[Records from a data source]
=== Begin Enclosure ===

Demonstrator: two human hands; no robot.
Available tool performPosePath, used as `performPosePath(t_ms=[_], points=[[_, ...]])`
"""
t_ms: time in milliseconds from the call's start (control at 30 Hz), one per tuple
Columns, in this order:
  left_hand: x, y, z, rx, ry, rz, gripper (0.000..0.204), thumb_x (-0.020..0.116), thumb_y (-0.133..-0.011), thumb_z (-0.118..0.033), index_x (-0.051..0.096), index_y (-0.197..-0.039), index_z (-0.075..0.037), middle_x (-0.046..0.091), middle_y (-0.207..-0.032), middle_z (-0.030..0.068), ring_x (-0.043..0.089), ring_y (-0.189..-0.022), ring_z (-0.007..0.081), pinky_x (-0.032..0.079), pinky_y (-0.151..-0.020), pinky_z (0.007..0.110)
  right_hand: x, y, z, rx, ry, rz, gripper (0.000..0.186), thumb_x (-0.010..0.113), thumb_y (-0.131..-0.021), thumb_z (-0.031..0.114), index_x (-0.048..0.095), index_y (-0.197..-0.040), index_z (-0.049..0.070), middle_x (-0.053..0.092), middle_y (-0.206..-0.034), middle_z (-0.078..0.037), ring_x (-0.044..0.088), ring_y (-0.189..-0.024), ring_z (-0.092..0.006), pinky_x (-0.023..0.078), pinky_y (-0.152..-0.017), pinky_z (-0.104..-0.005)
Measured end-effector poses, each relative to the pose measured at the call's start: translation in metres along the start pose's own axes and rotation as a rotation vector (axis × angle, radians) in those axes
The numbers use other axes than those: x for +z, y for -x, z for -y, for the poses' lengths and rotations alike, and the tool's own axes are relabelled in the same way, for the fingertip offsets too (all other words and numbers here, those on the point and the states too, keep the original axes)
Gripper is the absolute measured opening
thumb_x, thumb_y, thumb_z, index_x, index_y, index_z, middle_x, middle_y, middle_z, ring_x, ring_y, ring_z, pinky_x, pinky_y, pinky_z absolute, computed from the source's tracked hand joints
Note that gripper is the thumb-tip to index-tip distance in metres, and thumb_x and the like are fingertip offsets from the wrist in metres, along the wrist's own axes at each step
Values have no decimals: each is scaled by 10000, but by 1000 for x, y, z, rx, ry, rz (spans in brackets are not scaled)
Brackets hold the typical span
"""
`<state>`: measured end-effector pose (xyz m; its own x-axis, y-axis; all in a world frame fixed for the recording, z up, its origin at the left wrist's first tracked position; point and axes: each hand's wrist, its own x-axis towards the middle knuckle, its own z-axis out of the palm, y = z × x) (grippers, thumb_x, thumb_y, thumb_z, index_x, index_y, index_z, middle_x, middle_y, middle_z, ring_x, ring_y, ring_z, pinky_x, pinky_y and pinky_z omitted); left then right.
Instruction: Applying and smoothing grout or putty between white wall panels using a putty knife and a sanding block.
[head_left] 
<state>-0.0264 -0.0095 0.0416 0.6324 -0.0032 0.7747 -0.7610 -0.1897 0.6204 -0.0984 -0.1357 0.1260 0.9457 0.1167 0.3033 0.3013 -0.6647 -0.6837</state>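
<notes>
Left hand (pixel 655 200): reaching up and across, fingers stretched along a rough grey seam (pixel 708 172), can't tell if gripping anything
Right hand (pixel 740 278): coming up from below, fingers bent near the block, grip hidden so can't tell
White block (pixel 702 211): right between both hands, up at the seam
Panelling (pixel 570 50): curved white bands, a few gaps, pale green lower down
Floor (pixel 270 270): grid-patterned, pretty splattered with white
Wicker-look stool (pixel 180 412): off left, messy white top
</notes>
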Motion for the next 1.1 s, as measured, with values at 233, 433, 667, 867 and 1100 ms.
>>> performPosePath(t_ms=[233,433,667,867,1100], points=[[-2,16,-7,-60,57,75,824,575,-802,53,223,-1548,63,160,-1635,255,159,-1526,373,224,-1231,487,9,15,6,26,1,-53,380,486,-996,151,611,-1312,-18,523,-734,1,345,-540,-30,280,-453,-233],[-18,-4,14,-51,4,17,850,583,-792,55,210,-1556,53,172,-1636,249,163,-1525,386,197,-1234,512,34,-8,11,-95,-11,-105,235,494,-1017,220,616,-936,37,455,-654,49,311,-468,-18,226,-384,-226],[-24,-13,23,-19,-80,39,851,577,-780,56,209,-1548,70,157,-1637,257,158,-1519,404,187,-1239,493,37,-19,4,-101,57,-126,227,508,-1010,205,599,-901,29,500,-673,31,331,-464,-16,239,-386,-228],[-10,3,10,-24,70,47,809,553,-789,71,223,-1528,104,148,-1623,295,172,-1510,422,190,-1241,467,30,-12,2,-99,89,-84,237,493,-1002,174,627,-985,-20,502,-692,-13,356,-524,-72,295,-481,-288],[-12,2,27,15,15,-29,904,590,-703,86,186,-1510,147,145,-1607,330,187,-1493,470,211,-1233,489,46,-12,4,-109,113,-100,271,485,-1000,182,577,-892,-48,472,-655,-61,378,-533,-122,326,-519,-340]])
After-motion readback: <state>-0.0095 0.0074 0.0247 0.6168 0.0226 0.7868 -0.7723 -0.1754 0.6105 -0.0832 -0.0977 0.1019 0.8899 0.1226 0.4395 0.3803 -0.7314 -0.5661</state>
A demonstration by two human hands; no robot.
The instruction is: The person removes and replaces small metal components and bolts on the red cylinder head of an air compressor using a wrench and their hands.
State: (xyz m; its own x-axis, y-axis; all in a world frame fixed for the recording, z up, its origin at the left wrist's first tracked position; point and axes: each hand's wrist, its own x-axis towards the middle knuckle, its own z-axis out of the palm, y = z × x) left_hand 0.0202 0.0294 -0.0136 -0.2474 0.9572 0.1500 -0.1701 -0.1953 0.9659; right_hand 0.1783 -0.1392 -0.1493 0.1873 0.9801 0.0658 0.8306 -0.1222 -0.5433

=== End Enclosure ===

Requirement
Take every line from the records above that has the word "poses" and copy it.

Response
Measured end-effector poses, each relative to the pose measured at the call's start: translation in metres along the start pose's own axes and rotation as a rotation vector (axis × angle, radians) in those axes
The numbers use other axes than those: x for +z, y for -x, z for -y, for the poses' lengths and rotations alike, and the tool's own axes are relabelled in the same way, for the fingertip offsets too (all other words and numbers here, those on the point and the states too, keep the original axes)

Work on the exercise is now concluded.